REPUBLIKA.CO.ID, JAKARTA – Kedua calon presiden (capres) memiliki pandangan berbeda mengenai pemanfaatan teknologi informasi dalam menghadapi Revolusi Industri 4.0. Capres nomor urut 01, Joko Widodo (Jokowi), menyodorkan konsep 'Dilan' alias Digital Melayani dalam debat antarcapres pada Sabtu (30/3) malam ini.
Dalam segmen kedua debat malam ini, Jokowi menjawab pertanyaan panelis tentang tantangan Indonesia dalam mengahadapi Revolusi Industri 4.0. Pemerintah ke depan dianggap harus memiliki jurus jitu untuk membangun tata kelola pemerintahan berbasis teknologi informasi.
"Diperlukan pemerintahan Dilan yaitu Digital Melayani. Namanya pelayanan bukan hanya melayani, melainkan kecepatan juga diperlukan. Perlu reformasi pelayanan lewat pelayanan berbasis elektronik, e-government, e-procurement, e-budgeting," jelas Jokowi.
Jokowi juga ingin melakukan perampingan kelembagaan demi mempercepat pelayanan kepada masyarakat. Dia mencatat, selama menjabat sebagai Presiden dirinya telah membubarkan 23 lembaga pemerintah yang dianggap tidak efisien.

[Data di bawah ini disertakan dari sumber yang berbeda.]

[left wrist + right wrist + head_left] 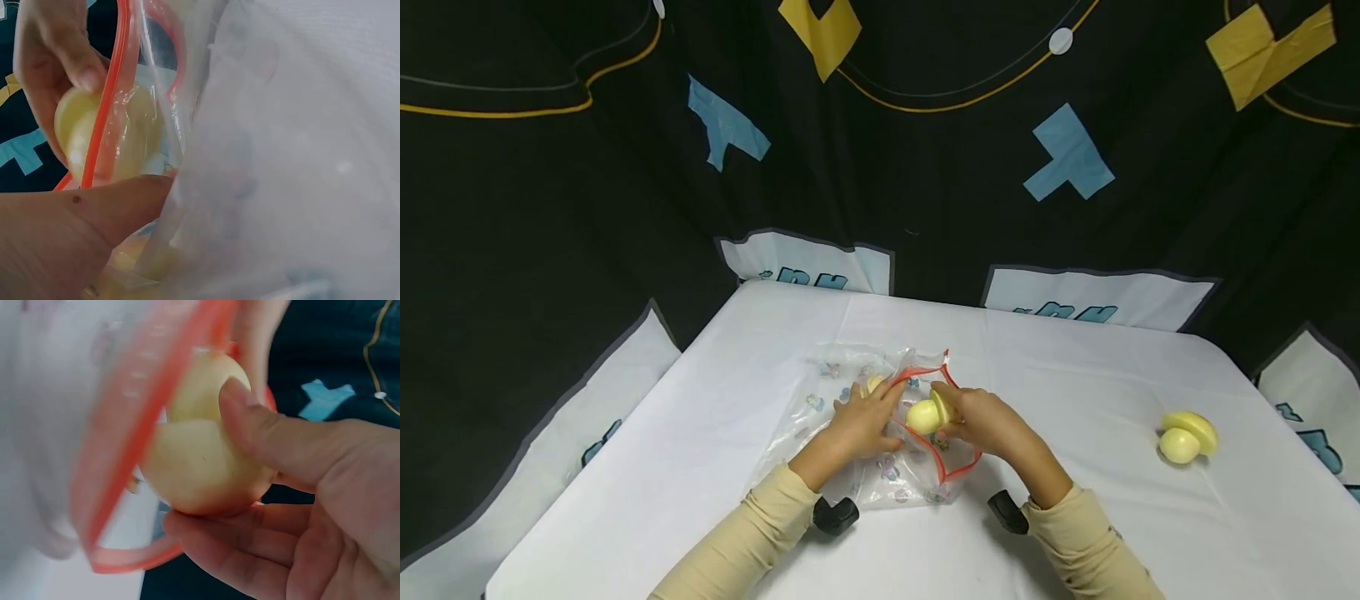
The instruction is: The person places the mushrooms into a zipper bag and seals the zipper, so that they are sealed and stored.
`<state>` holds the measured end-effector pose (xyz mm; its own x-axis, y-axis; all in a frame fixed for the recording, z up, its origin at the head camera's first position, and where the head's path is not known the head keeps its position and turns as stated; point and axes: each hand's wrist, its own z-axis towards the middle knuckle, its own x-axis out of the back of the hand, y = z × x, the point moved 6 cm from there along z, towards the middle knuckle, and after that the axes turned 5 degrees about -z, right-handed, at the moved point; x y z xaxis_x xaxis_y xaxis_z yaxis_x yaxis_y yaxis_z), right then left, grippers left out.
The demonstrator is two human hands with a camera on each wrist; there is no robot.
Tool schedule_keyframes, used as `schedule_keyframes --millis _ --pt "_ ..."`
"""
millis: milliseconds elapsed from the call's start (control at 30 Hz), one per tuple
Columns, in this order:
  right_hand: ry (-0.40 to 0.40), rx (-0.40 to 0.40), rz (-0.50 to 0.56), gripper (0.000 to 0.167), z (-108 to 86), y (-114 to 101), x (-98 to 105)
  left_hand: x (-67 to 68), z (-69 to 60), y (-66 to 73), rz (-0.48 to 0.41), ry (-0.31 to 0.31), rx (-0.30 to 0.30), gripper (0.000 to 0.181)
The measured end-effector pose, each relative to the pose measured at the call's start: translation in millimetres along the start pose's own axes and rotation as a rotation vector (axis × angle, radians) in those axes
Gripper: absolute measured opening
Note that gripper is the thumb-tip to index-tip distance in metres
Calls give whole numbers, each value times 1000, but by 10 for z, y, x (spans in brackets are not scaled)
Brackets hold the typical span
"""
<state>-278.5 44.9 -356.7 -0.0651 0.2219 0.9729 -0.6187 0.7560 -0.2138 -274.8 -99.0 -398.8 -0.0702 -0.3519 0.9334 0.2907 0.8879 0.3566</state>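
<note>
A clear zip bag with small printed figures and a red-edged mouth lies in the middle of the table. My left hand rests on the bag beside its mouth, fingers spread and fairly straight. My right hand grips a yellow mushroom-shaped toy at the bag's mouth. In the right wrist view the thumb is on one side of this toy and the fingers are beneath it. Another yellow piece shows through the plastic behind my left fingers, its shape partly hidden.
A second yellow mushroom-shaped toy lies apart at the right of the white-covered table. Black curtains with taped patches hang behind the table. Dark wrist devices sit under both sleeves.
</note>
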Motion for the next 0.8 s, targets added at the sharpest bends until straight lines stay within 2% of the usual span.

Tujuan perampingan lembaga ini, ujar Jokowi, demi mendorong lembaga negara lebih lincah dan mudah memutuskan kebijakan yang berpihak pada rakyat. "Manajemen harus disederhanakan, tidak bertele-tele, dan lembaga yang tidak perlu kita bubarkan. Tadi 23 lembaga, kalau perlu ditambah (dibubarkan)," kata Jokowi.

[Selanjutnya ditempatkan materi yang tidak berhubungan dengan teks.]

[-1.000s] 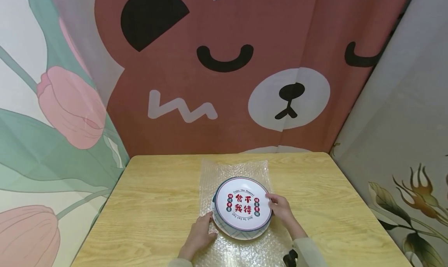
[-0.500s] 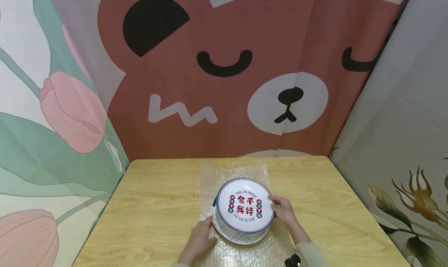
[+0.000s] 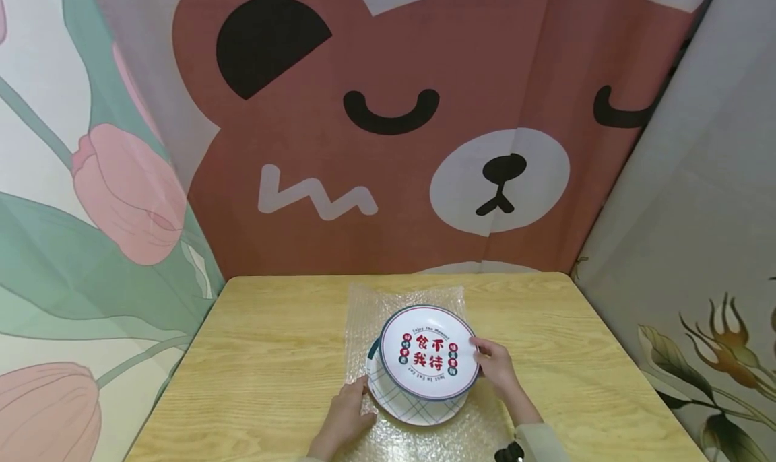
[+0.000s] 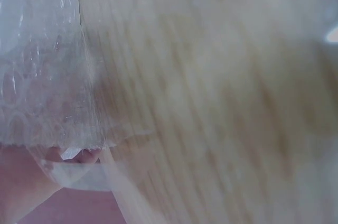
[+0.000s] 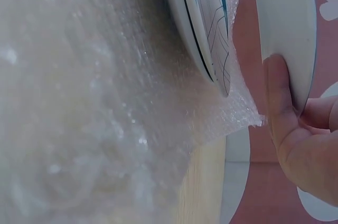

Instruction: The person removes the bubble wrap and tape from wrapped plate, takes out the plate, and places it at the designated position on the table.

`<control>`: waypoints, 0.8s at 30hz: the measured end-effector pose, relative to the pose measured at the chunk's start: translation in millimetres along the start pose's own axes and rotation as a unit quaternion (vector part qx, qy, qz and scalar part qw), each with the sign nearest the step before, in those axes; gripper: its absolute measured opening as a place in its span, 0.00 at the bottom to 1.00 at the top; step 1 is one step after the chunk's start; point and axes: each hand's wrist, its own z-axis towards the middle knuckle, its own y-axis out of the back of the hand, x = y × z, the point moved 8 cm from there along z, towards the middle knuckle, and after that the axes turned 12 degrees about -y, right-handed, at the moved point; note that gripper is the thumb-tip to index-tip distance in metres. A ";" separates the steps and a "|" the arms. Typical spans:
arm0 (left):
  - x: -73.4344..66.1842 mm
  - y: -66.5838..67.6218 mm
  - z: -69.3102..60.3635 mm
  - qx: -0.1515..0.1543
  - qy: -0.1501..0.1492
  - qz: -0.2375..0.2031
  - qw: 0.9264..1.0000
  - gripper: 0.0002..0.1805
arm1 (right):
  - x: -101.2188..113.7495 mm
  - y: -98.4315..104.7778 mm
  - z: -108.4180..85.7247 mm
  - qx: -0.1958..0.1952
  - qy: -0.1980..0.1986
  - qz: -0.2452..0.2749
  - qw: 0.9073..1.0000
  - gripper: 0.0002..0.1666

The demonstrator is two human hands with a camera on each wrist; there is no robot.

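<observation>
White rim caught between your thumb and fingers: your right hand (image 3: 497, 364) pinches the lettered plate (image 3: 429, 352) at its three o'clock edge, one digit lying along the underside. Your left hand (image 3: 345, 411) stands at the nine o'clock edge of the checked plate (image 3: 418, 411), thumb apart from forefinger; whether its fingertips grip anything cannot be told. The lettered plate, with red characters, overlaps the checked plate, offset toward one o'clock, and the right wrist view shows a gap between their edges. Beneath both lies bubble wrap (image 3: 364, 300), spread on the wood-grain table (image 3: 273, 354). Beyond, a bear curtain (image 3: 400, 159) hangs at twelve o'clock, a tulip curtain (image 3: 133, 192) at ten and a floral curtain (image 3: 661, 213) at two.
</observation>
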 end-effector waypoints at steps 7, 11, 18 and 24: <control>-0.2 0.2 -0.8 0.003 0.005 -0.006 1.000 0.34 | -1.2 5.7 0.7 -0.010 -0.005 0.002 1.000 0.20; -1.8 1.1 -0.7 0.005 0.002 -0.001 1.000 0.34 | -1.9 9.2 0.5 -0.009 -0.013 0.012 1.000 0.20; -3.0 1.2 -0.7 0.008 -0.001 0.008 1.000 0.34 | -3.3 16.8 1.0 -0.015 -0.025 0.019 0.999 0.20; -5.9 2.5 -0.2 0.008 -0.003 0.000 1.000 0.34 | -1.8 24.4 -1.3 -0.021 -0.027 0.028 0.999 0.21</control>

Sementara itu, capres nomor urut 02, Prabowo Subianto, lebih mendorong pemanfaatan teknologi informasi dalam transparansi birokrasi di Indonesia. Prabowo memandang pemanfaatan teknologi informasi ini bisa menekan praktik korupsi di Indonesia.
Tak hanya itu, dia juga menawarkan peningkatan peran teknologi informasi untuk mendongkrak rasio pajak yang saat ini ia sebut masih bertengger di level 10 persenan. "Kita bisa kembalikan 16 persen. Dengan demikian bisa perbaiki gaji dan kualitas hidup aparat pemerintah kita," kata Prabowo.
Prabowo juga menyinggung soal single identity card, alias satu kartu identitas tunggal yang multifungsi. Prabowo menilai bahwa program yang menggunakan terlalu banyak jenis kartu justru tidak efisien. Penggunaan kartu identitas tunggal dilakukan demi menjalankan fungsi pemerintahan yang meningkatkan kesejahteraan rakyat.